1.10-脫乙酰巴卡亭Ⅲ；2.金松雙黃酮圖1 溶劑空白(A)、混合對照品(B)和 南方紅豆杉藥材樣品(C)HPLC圖Fig.1 HPLC chromatograms of solvent blank(A)， mixed reference substances(B)and sample of Taxuschinensis var. mairei ramulus et folium(C)
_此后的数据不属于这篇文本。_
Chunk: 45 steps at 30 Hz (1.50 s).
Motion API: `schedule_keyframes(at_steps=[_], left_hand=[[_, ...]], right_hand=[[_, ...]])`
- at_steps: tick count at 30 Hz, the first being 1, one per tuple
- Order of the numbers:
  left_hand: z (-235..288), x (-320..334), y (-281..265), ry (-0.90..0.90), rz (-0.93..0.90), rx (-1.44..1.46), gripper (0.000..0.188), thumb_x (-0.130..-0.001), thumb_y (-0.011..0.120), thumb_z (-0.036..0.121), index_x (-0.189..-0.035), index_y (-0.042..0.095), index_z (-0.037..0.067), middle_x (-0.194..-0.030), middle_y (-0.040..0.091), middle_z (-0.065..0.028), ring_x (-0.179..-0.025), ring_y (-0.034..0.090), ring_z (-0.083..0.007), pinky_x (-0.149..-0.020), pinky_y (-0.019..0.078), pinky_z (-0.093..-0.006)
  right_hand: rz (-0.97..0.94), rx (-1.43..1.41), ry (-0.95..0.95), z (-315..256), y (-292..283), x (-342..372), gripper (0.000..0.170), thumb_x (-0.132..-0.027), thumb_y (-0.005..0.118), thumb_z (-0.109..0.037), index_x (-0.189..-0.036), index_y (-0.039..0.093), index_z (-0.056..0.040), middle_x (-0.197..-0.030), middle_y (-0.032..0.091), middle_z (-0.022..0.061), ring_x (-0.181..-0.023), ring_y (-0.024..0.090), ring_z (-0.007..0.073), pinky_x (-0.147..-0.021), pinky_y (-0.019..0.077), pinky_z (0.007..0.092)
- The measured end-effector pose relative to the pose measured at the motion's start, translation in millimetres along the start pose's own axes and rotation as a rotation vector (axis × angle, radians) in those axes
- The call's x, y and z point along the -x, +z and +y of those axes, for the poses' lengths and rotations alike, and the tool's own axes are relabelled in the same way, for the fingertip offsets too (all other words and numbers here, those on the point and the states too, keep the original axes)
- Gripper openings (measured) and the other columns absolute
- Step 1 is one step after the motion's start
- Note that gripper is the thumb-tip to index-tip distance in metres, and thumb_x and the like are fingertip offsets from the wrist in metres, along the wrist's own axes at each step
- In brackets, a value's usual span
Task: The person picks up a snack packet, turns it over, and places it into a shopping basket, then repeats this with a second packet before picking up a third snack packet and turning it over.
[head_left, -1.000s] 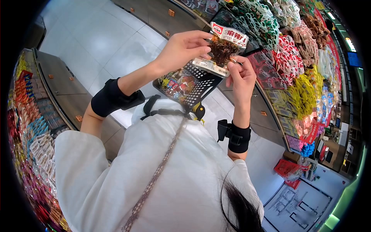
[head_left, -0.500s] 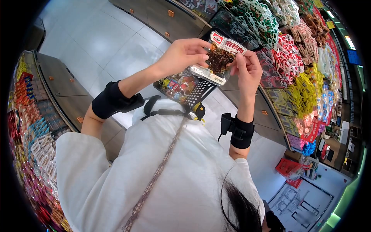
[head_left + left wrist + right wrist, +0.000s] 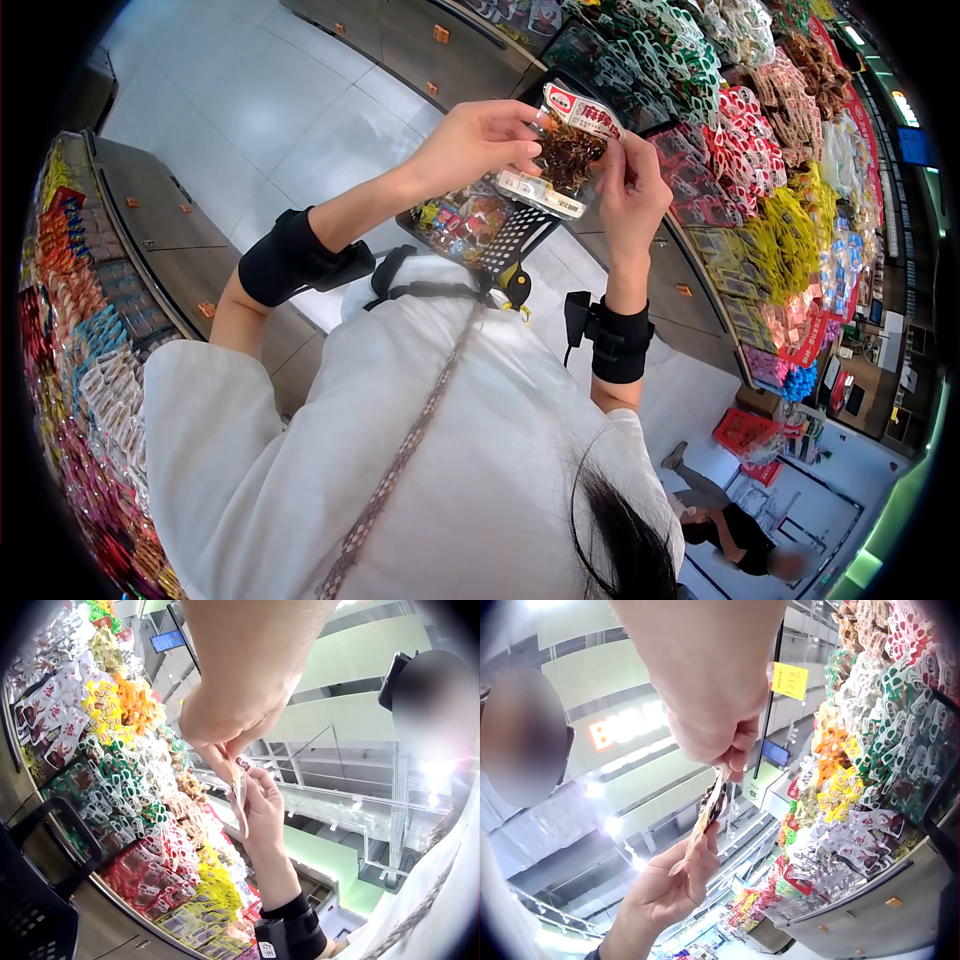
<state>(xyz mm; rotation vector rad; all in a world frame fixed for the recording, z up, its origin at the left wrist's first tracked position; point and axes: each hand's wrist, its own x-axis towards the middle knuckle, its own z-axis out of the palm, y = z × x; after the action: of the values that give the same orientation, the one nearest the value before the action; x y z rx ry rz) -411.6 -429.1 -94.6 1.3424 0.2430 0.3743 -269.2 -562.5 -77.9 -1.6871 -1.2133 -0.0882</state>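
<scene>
The left hand (image 3: 465,145) and right hand (image 3: 638,190) are pinching opposite sides of the snack packet (image 3: 567,158) above the basket (image 3: 532,232), apparently holding it up for inspection. Any next move is probably calling for steady pinches.

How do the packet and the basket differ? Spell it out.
The packet is see-through with a white-and-red label; the basket is black with a holed wall.
The packet shows dark contents; the basket holds colourful packs.
The left grip and right grip hold the packet, not the basket.
</scene>
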Motion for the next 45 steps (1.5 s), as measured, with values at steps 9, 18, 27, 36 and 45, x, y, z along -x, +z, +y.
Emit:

表3 南方紅豆杉含量測定結果Table 3 Determination results of contents in Taxus chinensis var. mairei

3 討 論

3.1 提取方法的優化

本實驗考察了甲醇、無水乙醇、甲醇∶丙酮(3∶1)3種提取溶劑，超聲提取(30、45、60 min)、回流提取(1.0、1.5、2.0 h)2種提取方法。結合樣品中2種待測成分的提取率及提取效率，確定樣品提取方法為超聲提取，提取溶液為無水乙醇，提取時間為45 min。

3.2 檢測波長及流動相選擇

本實驗采用二極管陣列檢測器對2種待測成分在200～ 400 nm波長范圍掃描，考察待測成分的紫外吸收光譜。結果10-脫乙酰巴卡亭Ⅲ在227 nm、232 nm波長處有較強吸收峰，金松雙黃酮在232 nm、330 nm波長處較強吸收峰。綜合考慮溶劑的截止使用波長、樣品中雜質的干擾以及2種成分的吸收強度，確定232 nm作為檢測波長。10-脫乙酰巴卡亭Ⅲ為紫杉烷類生物堿，金松雙黃酮為黃酮類雙黃酮成分，2種成分極性差異很大。本實驗以甲醇、乙腈、水、0.1%冰醋酸4種溶劑作為流動相組分，進行不同組合的等度或梯度洗脫考察。結果以本實驗采用的甲醇-乙腈-0.1%冰醋酸作為流動相，梯度洗脫， 2種成分與鄰峰分離度好，分析周期最短。

3.3 不同產地及南方紅豆杉樣品中成分含量的差異

本實驗對不同產地、品種南方紅豆杉中10-脫乙酰巴卡亭Ⅲ、金松雙黃酮的含量進行了測定研究，結果顯示普通品種中10-脫乙酰巴卡亭Ⅲ含量明顯低于藥用型優樹品種，金松雙黃酮含量差異不大；不同產地相同品種的南方紅豆杉樣品中2種成分含量無明顯差異。故宜選用藥用型優樹品種作用南方紅豆杉藥材和飲片的植物來源。

4 結 論

綜上所述，本方法操作簡單，精密度、穩定性、重復性好，可用于南方紅豆杉藥材及中藥飲片的質量控制。